There are various reasons why financial resolutions do not stick. Identify which reasons stop you from reaching your goals and figure out relevant solutions. Re-evaluate your financial resolutions and make modifications as needed. It is better to have small but manageable goals than fantastic wishes that are bound to fail.

 reasons why financial resolutions don't stick

 why financial resolutions don't stick

14 comments

  1. Avatar

    I usually don’t make new years resolution, which I find to be a bit silly. It’s like how the gym is ALWAYS packed the first 2 weeks each year. If I really want a change in my life, I make it right now. No point in waiting for the new year.
    The persistency is way more important than the resolution.

    1. Avatar

      Thanks for the comment. I totally agree that persistency is most important!

  2. Avatar

    My downfall seems to be the keeping up with the Joneses. I am usually really good with the realistic budget but I dont seem to stick to my guns. Thank you for these tips. I am going to set myself another goal.

  3. Avatar

    Failure to plan for unexpected events is probably my biggest issue..Its difficult to plan finances around things that “have not, may not, could not” occur. Putting away finances for things that are more likely to come to pass give it more validation! I need to keep this in check!!!Thanks for the Tips!!

  4. Avatar

    All of these tips are SO true!
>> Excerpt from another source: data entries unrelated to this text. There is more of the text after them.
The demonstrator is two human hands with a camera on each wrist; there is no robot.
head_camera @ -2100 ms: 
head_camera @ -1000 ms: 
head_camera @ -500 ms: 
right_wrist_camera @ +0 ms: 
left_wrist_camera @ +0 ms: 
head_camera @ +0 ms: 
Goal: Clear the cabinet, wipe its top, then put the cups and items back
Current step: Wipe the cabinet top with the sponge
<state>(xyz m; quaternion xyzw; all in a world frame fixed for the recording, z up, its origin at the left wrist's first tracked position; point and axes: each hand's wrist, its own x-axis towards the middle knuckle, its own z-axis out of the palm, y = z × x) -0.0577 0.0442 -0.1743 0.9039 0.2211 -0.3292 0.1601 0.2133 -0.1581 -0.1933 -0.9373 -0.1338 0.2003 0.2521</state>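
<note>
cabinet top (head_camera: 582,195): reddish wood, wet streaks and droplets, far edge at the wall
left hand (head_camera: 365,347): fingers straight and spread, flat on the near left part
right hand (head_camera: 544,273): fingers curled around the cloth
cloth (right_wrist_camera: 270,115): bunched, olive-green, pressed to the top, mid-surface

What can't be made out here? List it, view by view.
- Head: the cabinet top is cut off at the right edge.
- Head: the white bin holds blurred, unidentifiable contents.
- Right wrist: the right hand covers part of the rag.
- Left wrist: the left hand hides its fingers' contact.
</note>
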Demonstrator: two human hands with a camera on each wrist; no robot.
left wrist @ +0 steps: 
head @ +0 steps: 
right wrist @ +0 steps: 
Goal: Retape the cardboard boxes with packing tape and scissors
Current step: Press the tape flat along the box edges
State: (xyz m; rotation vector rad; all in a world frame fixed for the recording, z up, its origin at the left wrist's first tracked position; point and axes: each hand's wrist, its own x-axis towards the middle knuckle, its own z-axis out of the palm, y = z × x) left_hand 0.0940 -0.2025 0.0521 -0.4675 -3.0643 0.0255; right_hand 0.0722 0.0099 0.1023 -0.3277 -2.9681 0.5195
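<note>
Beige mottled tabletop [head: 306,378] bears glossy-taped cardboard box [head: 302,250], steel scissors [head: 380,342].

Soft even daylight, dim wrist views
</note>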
I don’t make financial resolutions, but I am careful to keep track of my money throughout the year. I keep a budget sheet for myself and it’s so helpful to see exactly where my money is going and what I need to cut back spending on.

  5. Avatar

    Really great points here, resolutions or any time of year! I’m looking hard at unnecessary expenses right now.

    1. Avatar

      Thanks, Kerri. It is always helpful to cut unnecessary expenses.

  6. Avatar

    Managing finances is always tough, moreso for a mom or parent! I like this post as it’s a reminder of where I may be slacking in my financial planning. Always stashing some for rainy days help for sure!
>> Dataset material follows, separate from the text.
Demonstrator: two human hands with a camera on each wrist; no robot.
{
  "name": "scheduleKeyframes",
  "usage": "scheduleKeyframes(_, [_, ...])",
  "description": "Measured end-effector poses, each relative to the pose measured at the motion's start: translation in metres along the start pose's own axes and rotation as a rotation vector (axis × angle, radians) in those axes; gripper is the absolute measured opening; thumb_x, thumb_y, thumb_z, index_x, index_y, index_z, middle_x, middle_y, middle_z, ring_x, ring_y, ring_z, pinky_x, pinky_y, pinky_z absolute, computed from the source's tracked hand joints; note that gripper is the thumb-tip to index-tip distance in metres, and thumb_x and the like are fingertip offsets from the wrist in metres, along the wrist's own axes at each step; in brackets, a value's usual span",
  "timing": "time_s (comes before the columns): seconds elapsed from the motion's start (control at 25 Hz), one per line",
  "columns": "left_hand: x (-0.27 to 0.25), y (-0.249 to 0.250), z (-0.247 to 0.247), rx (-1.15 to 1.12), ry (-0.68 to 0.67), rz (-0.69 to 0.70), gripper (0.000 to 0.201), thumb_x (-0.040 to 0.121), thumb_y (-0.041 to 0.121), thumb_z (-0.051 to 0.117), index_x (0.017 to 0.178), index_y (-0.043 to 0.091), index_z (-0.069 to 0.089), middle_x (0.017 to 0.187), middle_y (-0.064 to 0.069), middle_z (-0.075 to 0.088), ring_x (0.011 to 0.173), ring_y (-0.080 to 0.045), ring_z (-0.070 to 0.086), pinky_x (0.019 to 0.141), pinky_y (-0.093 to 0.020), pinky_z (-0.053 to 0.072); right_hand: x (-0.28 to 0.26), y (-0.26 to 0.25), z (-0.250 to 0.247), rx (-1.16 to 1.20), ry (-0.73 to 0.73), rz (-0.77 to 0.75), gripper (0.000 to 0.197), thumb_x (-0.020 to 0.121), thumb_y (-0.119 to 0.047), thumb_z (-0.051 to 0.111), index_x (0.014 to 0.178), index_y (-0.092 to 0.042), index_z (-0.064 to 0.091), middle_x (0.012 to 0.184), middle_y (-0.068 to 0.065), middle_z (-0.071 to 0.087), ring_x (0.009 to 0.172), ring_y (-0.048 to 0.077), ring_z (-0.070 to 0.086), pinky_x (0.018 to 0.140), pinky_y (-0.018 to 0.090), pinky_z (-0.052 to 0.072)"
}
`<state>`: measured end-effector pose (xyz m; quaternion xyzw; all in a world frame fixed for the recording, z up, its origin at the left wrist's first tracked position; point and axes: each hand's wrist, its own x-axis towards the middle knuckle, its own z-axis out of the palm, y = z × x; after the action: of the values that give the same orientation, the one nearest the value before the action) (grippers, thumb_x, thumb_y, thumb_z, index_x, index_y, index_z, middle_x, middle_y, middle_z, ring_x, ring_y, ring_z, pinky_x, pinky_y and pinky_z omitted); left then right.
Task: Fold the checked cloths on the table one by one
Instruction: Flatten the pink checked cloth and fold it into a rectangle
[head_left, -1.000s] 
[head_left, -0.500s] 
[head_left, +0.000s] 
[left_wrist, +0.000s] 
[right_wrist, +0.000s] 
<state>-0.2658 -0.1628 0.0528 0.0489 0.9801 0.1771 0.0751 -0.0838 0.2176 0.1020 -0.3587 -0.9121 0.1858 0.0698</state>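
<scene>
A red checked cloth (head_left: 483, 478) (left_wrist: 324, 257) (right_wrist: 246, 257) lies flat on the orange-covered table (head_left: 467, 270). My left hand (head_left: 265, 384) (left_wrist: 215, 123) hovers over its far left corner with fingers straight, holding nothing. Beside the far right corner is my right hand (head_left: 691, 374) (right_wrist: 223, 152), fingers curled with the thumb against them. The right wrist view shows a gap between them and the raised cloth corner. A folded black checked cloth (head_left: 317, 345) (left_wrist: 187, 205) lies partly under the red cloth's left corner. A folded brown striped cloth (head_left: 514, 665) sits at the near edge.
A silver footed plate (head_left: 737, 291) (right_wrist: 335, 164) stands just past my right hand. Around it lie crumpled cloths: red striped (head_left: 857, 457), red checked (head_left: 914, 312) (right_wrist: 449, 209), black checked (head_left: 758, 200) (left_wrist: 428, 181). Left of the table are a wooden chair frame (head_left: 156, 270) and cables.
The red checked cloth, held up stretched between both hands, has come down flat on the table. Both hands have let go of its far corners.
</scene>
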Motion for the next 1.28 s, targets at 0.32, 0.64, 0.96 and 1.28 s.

    Mae | http://www.thegospelofbeauty.org

    1. Avatar

      Good points. Thanks, Mae!

  7. Avatar

    These are very true reasons. I stopped making resolutions a few years ago, after letting myself down too many times. I find it’s healthier practice to set more realistic short term goals. It works for me.

    1. Avatar

      Thanks, Jenn. Good luck with your short term goals.

  8. Avatar

    My resolutions always tend to fail. Occasionally I’ll go through a phase of impulse buying. It stinks. But, now that I’m laid off, I have no choice but to keep on track.

    1. Avatar

      There is always ups and downs in life. It is never too later to make an adjustment. Best wishes!

  9. Avatar

    I agree with everything you mentioned in here. When we set goals, we should always make sure that those goals are attainable or we know what are they ways to attain them. When I started to travel, I realized those things. It is good to live within our means. Do not splurge everything at once or else we really find it hard when it comes to our finances.